Monday, July 19, 2010

College

A strange thought: I will be leaving home and going to college. I guess I'm all grown up now, or should be, or will never be. We look at the future and think that there will come a definitive moment,some second, in which we will know that our lives have changed for ever-- some moment in which we we realize "I am changing, now, in this second." But that's not to be.

It's the nature of change to fool us. Time and destiny lull us into believing that we are the sole arbitrators of out fate, that we control personality. We like to map our futures out-- not just our five year plans: we plan our personalities.

But, as in the words of Marcus Aurelius, "All is flux." Perception, reality, time, and personality are a river whose bed lies too deep for our short legs to reach. While we draw air we will change; we achieve constancy only upon death, if even then.

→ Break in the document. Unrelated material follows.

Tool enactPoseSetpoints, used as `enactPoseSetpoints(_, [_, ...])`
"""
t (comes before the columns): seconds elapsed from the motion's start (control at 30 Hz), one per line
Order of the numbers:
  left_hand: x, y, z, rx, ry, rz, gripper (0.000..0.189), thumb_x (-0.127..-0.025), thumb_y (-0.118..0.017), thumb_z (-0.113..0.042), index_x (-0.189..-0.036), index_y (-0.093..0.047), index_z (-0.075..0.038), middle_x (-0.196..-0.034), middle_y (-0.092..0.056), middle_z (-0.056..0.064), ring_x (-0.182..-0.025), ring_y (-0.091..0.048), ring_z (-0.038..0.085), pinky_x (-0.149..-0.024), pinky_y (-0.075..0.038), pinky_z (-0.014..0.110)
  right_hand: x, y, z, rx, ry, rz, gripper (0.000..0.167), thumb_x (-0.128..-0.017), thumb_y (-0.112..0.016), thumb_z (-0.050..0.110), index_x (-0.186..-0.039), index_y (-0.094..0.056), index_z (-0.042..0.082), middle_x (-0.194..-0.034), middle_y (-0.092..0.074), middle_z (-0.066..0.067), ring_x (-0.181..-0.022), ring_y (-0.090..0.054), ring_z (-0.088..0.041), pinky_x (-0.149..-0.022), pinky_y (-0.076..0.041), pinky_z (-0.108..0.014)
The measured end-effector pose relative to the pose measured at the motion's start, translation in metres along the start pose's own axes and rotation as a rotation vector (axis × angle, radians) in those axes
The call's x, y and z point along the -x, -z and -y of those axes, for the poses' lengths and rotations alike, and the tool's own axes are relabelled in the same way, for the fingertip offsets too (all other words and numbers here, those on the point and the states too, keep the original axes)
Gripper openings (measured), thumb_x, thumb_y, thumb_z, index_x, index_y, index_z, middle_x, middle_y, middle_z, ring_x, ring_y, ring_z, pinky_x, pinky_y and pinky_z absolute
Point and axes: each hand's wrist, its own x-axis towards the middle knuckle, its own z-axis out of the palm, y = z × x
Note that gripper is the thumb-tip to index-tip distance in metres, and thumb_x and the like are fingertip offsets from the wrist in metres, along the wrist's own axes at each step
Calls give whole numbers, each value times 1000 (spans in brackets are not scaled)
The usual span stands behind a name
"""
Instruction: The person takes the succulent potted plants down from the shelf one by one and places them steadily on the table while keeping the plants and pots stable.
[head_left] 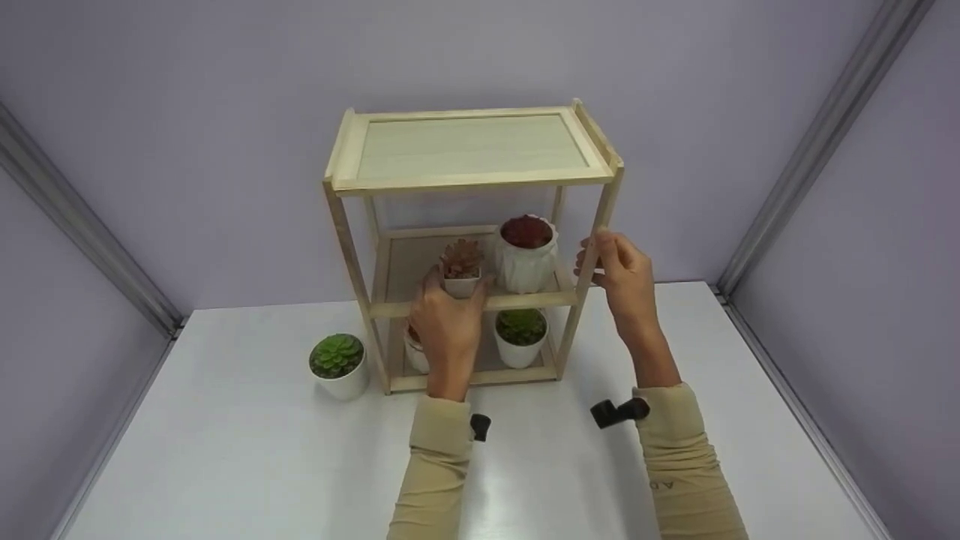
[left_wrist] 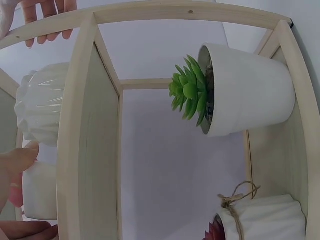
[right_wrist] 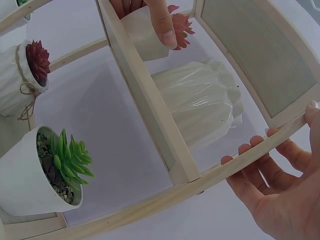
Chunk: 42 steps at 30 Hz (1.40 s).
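A pink, pointed-leaf succulent in a small plain white pot [head_left: 461, 276] is at the front edge of the wooden rack's middle shelf [head_left: 409, 262]; whether its base rests there cannot be told. The left hand [head_left: 450, 330] grips it, thumb on one side, fingers on the other. Bare shelf lies at its 9 to 12 o'clock; at 2 o'clock a ruffled white pot [head_left: 525, 266] stands close, the thumb between them. The succulent points upward, its pot upright, long axis vertical. At 3 o'clock the right hand [head_left: 628, 281] has its fingers curled around the rack's front post [head_left: 607, 202]. Below, a green succulent [head_left: 520, 341] sits at 5 o'clock and a twine-tied pot [left_wrist: 265, 217] at 7. Another green succulent [head_left: 341, 367] stands on the desk [head_left: 225, 435] at 8 o'clock, just beside the rack.
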Motion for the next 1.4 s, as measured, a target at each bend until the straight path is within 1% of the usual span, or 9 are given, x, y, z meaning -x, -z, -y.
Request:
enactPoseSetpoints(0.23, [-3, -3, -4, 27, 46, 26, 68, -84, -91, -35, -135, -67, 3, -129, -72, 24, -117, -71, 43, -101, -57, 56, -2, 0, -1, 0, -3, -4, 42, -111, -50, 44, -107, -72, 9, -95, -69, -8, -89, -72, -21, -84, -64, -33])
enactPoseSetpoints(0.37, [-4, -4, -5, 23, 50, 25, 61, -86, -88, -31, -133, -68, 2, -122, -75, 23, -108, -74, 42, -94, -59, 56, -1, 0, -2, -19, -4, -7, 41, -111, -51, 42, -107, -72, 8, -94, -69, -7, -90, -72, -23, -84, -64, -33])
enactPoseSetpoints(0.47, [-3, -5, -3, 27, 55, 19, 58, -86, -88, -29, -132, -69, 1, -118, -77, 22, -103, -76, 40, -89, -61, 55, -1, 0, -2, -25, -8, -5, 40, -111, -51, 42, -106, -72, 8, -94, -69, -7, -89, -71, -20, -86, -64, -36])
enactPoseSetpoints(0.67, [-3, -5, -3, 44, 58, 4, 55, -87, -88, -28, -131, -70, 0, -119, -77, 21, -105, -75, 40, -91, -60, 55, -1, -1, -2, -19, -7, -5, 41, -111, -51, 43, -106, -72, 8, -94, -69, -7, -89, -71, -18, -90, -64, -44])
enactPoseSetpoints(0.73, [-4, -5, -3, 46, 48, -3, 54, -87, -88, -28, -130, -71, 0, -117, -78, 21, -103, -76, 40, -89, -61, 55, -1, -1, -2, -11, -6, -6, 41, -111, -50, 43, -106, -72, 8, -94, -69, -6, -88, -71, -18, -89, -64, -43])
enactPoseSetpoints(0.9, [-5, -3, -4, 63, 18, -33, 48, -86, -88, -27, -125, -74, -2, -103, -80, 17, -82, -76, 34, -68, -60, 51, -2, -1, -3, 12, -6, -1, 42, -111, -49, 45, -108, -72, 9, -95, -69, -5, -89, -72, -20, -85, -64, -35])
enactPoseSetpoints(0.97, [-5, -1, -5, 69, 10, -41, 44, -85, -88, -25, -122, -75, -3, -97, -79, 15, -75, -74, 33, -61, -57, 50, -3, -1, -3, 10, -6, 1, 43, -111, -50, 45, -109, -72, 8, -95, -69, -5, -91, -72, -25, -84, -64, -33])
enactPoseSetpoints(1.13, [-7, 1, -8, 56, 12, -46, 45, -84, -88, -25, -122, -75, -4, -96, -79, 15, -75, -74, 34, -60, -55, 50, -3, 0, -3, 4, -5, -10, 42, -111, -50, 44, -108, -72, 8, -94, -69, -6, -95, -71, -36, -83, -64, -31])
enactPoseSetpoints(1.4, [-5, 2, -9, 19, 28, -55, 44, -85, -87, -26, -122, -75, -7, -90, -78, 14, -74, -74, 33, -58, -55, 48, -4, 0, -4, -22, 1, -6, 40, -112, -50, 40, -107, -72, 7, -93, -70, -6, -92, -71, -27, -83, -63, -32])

So yes: in this second, I am changing. I can control the flow of this river only so much. I flow now towards adulthood, but it is the very nature of this travel -- floating asleep in a river-- that I will not know when I am arrived. Who wakes one morning and says with unshakable conviction, "I am now an adult:" who but the child?

2 comments:

Rachel Mae said...

Love that last line. It reminds me of Zoe saying she's a "big girl"--we only feel a need to assert ourselves as a certain age or status, I think, when we haven't yet reached it. I've found that I only notice change/adulthood when looking back on earlier periods of my life. And adulthood is not static--you're one kind of an adult in college, another married, another as a parent, etc.

I didn't realize you'd been blogging! I've enjoyed reading these and will add you to my reader.

Jesse Nicholas Quebbeman-Turley said...

Yea, I know my blogging is rather sporadic, but I have been trying to be more consistent. I love your insight, Rache.